By the time Laura Bush, dressed in a black pantsuit with a black shawl over her hair, left the Muslim shrine, where about 20 protesters had gathered, the small crowd of onlookers seemed to better understand who this visitor was and pressed closer to her.

She was surrounded by U.S. security personnel and Israeli police officers who pushed back the crowd as she walked to her motorcade.

The large presence of armed Israeli police officers, some in riot gear, angered the demonstrators.

Israeli security officials fear right-wing Israelis may attack the sacred Islamic structures here, either to try to rebuild the temple or to cause a new conflict between Palestinians and Israelis that could derail the plan to pull Israeli settlers out of Gaza.

So tensions were high, and the first lady’s visit, a rare one by an American dignitary, drew a larger police presence than usual.

The ancient man-made plateau overlooks the Western Wall, the last surviving retaining wall of the Second Temple and a holy site for Jews. Bush also walked through protesters to visit it.

She leaned against the massive stones, hot with the bright sun, trying to ignore the crush of photographers, shutting her eyes and praying, then putting a private note – another prayer – into a crack in the wall.

Her aides said that she wrote the note on the flight Sunday morning from Jordan but wanted to keep the contents to herself.

At the Western Wall, another small crowd of protesters shouted for the release of Jonathan Pollard, an American Jew convicted of spying for Israel. He was recently visited in prison by the Israeli ambassador to Washington, Danny Ayalon. But again, Israeli and U.S. security officials kept the demonstrators back.

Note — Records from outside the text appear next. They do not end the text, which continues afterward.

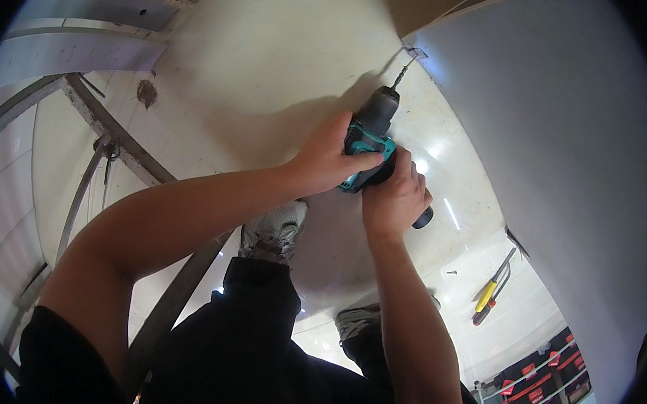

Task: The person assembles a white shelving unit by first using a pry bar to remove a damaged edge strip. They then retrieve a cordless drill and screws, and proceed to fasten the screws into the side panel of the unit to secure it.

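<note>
A teal and black cordless drill [377, 113] is held in both my hands, its long twist bit [401, 74] pointing away from me. My left hand [332, 153] wraps around the drill's body, thumb lying across the top. Closed around its grip is my right hand [397, 197]; the trigger is hidden under the fingers. The bit's tip reaches a small bright fitting [416, 54] at the corner of a pale panel [560, 130]. Whether the tip touches it or has gone in, I cannot tell.
Yellow-handled [488, 291] and red-and-black-handled [483, 312] screwdrivers lie on the floor at right, near a loose screw [452, 272]. A metal frame [118, 134] stands at left. Black and red cases [534, 390] sit lower right. My left shoe [275, 228] is below the drill.
</note>
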Action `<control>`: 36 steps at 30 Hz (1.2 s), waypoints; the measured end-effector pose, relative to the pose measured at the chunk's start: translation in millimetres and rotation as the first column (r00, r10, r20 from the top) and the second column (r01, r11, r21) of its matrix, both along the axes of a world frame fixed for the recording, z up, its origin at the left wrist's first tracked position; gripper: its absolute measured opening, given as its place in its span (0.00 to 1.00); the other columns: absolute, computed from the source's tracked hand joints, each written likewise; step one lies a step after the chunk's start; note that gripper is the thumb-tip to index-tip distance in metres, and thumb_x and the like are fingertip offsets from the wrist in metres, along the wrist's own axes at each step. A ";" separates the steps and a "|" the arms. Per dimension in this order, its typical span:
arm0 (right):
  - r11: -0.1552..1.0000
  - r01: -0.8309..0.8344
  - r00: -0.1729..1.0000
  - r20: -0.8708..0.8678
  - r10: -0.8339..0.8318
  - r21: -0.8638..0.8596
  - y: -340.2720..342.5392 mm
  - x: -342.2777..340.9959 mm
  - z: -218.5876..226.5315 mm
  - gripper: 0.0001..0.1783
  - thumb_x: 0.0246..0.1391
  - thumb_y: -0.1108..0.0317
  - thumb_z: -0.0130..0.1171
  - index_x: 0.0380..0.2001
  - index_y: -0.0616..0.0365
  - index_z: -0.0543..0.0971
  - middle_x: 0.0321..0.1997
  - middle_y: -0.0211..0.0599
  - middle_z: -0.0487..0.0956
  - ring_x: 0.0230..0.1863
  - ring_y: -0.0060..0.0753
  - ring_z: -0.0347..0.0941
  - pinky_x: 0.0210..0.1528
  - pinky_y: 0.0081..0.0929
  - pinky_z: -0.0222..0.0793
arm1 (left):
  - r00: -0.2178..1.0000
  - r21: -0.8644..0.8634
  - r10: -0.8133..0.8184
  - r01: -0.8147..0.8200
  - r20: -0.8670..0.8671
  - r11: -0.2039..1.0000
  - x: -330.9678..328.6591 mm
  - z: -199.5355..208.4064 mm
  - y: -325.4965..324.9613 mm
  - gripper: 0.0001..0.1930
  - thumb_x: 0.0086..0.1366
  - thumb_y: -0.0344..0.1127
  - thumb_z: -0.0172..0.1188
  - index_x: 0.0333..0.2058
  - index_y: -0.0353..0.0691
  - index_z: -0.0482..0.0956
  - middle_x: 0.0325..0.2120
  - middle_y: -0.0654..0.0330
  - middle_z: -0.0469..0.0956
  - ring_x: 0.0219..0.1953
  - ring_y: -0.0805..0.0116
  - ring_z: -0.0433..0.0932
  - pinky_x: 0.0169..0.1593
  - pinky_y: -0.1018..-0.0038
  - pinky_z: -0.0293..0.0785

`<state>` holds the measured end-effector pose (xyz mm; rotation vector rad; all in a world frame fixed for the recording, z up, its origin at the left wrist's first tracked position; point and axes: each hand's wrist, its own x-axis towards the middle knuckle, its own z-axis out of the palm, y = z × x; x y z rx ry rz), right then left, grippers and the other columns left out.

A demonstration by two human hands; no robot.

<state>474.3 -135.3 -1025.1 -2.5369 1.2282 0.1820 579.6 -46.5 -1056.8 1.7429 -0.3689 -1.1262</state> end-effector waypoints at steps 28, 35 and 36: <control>0.999 0.024 1.000 0.011 -0.025 0.024 5.5 0.0 -1.2 0.19 0.43 0.71 0.58 0.42 0.47 0.72 0.37 0.28 0.78 0.41 0.42 0.75 0.43 0.43 0.61 | 0.960 -0.134 0.207 -0.234 -0.189 0.963 -6.5 -1.6 -2.3 0.23 0.48 0.37 0.70 0.40 0.35 0.73 0.31 0.59 0.77 0.33 0.71 0.76 0.39 0.72 0.73; 0.997 0.048 0.998 0.027 -0.050 0.060 7.8 4.5 2.5 0.18 0.42 0.71 0.59 0.41 0.47 0.72 0.35 0.30 0.78 0.40 0.42 0.75 0.42 0.44 0.62 | 0.967 -0.068 0.182 -0.197 -0.180 0.978 -4.9 -5.8 2.0 0.24 0.51 0.29 0.69 0.47 0.36 0.71 0.34 0.62 0.78 0.36 0.76 0.77 0.41 0.75 0.75; 0.997 0.051 0.998 0.033 -0.053 0.057 8.7 4.8 0.4 0.18 0.42 0.71 0.59 0.40 0.47 0.71 0.35 0.30 0.78 0.40 0.42 0.75 0.42 0.44 0.62 | 0.968 -0.065 0.185 -0.199 -0.172 0.978 -2.9 -2.4 1.3 0.24 0.51 0.29 0.69 0.47 0.36 0.71 0.34 0.62 0.78 0.36 0.76 0.77 0.41 0.75 0.75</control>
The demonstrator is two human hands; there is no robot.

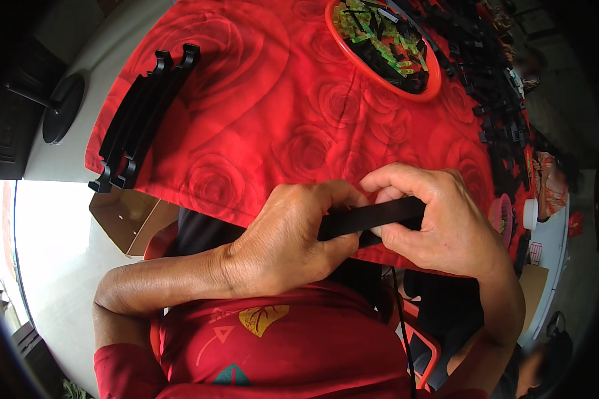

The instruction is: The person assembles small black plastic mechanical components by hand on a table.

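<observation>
Left hand [293, 233]: closed around the left end of a black bar [373, 218].
Right hand [439, 219]: gripping the right end of the bar, fingers bent.
Bar position: held between both hands, over the near edge of the red tablecloth [259, 133].
Left side: long black strips [140, 120] lying side by side on the cloth.
Far right: orange bowl [416, 97] containing green pieces [366, 33] and black pieces; black parts [492, 86] heaped beyond.
</observation>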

Laura Bush spent part of Sunday in conversation with a group of well-known Palestinian women, including the legislator Hanan Ashrawi; the Palestinian minister for Jerusalem Affairs, Hind Khoury; Jihad Abu Zneid of the Shufat refugee camp’s women’s center; and Terry Boullata, an educator from East Jerusalem.

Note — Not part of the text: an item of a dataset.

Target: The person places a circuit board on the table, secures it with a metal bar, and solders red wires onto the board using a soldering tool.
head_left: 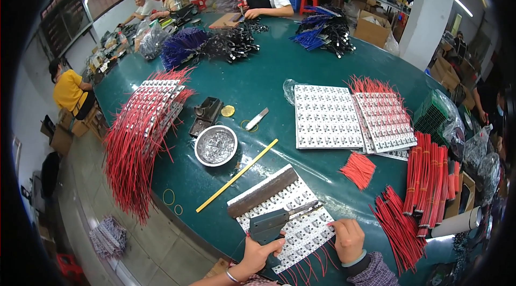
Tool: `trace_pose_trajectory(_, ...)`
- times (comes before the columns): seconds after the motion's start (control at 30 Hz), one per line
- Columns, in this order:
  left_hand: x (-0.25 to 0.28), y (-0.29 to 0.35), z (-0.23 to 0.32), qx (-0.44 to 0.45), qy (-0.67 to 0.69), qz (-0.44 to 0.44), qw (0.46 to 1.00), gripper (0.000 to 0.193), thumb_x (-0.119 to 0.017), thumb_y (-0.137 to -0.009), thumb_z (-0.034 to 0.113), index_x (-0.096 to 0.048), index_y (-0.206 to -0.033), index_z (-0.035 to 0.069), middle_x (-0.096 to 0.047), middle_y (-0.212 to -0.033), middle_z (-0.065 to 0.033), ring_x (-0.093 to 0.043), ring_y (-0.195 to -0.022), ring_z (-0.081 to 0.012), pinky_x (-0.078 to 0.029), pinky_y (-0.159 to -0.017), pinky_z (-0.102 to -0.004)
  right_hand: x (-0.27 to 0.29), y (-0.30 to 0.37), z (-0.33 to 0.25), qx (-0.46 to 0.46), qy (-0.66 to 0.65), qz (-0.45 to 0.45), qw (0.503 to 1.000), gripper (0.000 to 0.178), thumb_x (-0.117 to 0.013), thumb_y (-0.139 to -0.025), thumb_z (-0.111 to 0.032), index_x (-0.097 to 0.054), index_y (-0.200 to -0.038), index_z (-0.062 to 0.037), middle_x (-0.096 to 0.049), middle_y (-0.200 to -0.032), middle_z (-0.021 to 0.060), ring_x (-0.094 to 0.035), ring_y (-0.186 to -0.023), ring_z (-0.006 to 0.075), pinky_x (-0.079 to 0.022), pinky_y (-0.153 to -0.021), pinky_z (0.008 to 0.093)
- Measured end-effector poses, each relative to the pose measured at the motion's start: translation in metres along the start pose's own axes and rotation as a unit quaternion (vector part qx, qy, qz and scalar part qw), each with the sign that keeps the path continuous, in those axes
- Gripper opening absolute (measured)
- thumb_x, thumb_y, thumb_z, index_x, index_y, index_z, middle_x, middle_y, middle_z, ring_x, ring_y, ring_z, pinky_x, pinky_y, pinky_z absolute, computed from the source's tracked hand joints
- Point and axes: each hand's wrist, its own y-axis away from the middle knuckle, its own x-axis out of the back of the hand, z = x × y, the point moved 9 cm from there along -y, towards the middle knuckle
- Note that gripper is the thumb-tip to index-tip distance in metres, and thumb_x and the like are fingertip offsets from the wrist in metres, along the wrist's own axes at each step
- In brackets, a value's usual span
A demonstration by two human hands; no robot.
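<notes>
Here, flat, white and component-studded, the panel (303,235) lies beneath the pistol-shaped tool (267,225) my left hand (258,255) grips, my right hand (349,239) pinching the panel's three-o'clock edge.

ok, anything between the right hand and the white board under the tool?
Nothing visible: the right hand is at the right edge of the white board. The dark tool in the left hand extends over the board, its tip apart from the right hand.

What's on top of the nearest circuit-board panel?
A brown bar lies along the panel, beside exposed component rows. The left hand holds a pistol-shaped tool over it. The surface beneath bar and tool is hidden.
</notes>
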Motion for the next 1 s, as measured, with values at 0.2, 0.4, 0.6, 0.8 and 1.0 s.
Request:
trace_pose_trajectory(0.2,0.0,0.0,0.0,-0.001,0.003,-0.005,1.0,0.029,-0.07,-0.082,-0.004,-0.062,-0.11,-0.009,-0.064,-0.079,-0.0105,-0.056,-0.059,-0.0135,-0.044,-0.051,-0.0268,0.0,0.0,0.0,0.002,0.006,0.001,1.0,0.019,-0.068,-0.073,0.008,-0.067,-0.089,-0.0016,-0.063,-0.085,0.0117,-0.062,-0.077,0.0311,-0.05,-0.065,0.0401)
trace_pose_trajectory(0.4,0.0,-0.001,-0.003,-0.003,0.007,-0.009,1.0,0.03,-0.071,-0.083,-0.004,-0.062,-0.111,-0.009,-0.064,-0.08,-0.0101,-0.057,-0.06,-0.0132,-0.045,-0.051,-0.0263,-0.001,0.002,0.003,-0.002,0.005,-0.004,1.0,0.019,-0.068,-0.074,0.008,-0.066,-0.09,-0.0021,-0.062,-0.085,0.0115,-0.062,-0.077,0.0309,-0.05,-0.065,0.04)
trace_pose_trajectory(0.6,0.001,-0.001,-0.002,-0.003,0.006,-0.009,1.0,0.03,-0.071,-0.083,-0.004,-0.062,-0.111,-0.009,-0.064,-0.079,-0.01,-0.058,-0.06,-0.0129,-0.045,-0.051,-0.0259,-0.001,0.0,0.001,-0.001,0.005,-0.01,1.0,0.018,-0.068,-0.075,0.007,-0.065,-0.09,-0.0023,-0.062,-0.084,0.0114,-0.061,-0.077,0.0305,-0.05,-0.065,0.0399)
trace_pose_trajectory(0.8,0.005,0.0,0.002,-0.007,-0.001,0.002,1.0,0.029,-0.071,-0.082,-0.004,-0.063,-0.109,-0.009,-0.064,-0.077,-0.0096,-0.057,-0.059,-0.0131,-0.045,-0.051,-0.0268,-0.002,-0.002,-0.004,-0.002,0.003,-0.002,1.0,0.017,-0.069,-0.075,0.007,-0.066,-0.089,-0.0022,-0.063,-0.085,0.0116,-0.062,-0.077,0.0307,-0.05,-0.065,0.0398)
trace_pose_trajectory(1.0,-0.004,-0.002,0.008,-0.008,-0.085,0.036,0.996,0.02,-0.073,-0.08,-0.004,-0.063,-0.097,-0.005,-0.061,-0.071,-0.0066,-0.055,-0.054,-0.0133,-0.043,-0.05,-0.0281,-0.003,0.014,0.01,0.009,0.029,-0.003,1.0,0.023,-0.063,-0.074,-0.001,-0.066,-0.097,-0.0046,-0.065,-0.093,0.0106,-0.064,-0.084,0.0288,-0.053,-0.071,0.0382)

Bush also spent nearly an hour touring the new Holocaust History Museum at Yad Vashem, where she laid a wreath to the dead and wrote in the visitors book: “Each life is precious,” adding, “We commit ourselves to reject hatred and to teach tolerance and live in peace.”

She said the visit to the region had been “very emotional for me and very moving to be here and to see these sites that are very important to me as a Christian, that are in the Old Testament,” and also important to Muslims and Jews, that represent “the cradle of what we think of in our country and around the world as religious thought.”

She heads to Egypt today after visiting a Christian church near Jerusalem.